For most of us in the so-called civilized Western World, solar cooking is a fun gadget or something to do when we go camping. In many Third World countries, though, a solar cooking can mean so much more.

In the rural regions of many Third World countries, families cook their food over a smoky fire fueled by wood and dried dung chips. Anyone who has not had to live this way can not conceive of the remarkable difference that a solar stove can make in the lives of a family who has no choice but to cook this way. Imagine yourself for a minute in the situation - what does that smoky wood fire mean to your life?

First, it means that someone in the family must spend hours finding the fuel for the fire. There's no local supermarket where you can buy a bag of Kingsford charcoal briquets. Instead, someone - a child if there is one old enough - has to go out looking for wood or animal dung that is dry enough to burn. If you're lucky enough to own animals - even a few chickens - you hoard their droppings, spreading them out in the sun to dry so they can make fuel for the fire. That's hours a day spent finding fuel to cook food instead of playing, or better yet, studying so you can learn to read and do something better with your life.

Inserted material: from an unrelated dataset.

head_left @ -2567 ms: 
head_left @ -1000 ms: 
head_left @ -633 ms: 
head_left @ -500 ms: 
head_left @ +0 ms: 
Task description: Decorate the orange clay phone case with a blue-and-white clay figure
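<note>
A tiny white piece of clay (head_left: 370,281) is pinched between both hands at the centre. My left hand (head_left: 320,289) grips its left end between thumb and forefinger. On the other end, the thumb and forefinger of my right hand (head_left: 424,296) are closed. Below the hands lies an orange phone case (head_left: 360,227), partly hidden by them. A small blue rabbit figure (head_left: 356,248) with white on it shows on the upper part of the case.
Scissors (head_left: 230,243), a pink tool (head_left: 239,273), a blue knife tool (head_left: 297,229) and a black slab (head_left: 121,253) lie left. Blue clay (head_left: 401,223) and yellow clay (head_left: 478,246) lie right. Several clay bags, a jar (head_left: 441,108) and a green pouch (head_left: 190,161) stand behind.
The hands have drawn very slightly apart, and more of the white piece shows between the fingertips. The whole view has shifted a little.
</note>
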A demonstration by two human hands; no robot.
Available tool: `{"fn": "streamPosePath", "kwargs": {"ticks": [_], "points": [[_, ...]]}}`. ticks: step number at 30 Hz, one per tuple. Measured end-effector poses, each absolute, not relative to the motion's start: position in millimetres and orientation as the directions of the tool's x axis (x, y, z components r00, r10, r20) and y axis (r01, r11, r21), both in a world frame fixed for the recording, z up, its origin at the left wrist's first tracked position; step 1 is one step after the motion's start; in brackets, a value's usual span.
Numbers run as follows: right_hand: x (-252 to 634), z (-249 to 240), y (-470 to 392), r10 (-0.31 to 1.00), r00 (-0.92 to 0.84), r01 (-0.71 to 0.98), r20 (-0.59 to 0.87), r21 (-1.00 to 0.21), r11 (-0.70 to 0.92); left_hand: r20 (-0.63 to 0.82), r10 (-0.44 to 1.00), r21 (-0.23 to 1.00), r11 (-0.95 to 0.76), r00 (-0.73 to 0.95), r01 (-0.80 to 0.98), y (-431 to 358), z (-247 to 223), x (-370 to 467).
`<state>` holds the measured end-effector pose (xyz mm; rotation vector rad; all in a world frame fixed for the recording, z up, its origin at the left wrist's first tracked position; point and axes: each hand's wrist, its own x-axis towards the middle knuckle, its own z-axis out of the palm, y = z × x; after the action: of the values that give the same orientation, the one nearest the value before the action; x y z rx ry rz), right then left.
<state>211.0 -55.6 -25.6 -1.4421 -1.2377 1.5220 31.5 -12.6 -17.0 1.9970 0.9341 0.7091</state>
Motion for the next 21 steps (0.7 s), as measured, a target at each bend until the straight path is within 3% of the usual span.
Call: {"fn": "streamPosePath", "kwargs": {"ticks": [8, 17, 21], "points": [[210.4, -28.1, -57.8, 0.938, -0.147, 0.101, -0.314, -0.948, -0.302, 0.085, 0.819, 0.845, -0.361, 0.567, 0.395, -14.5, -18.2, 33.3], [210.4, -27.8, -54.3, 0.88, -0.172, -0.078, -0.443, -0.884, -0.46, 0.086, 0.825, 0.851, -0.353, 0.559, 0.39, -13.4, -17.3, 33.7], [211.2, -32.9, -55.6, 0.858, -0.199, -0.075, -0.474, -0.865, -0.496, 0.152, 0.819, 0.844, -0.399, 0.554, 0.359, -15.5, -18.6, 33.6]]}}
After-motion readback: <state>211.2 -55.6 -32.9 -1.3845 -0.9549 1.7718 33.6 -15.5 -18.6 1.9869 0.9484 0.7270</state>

If gathering your own fuel isn't possible - if you must instead spend your time working, or growing food to eat or making things to sell - then you'll have to pay dearly for fuel to light your fire so that you can cook your food. In a world where money is so scarce that a job making the equivalent of a dollar a day is a job to be valued, fuel for the fire can cost more than the food that it cooks.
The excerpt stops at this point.